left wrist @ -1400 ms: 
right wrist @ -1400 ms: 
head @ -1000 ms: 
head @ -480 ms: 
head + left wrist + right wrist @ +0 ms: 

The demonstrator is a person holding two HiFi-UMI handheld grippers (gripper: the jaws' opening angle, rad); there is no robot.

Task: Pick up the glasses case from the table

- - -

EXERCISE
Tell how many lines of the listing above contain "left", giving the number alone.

RESULT
2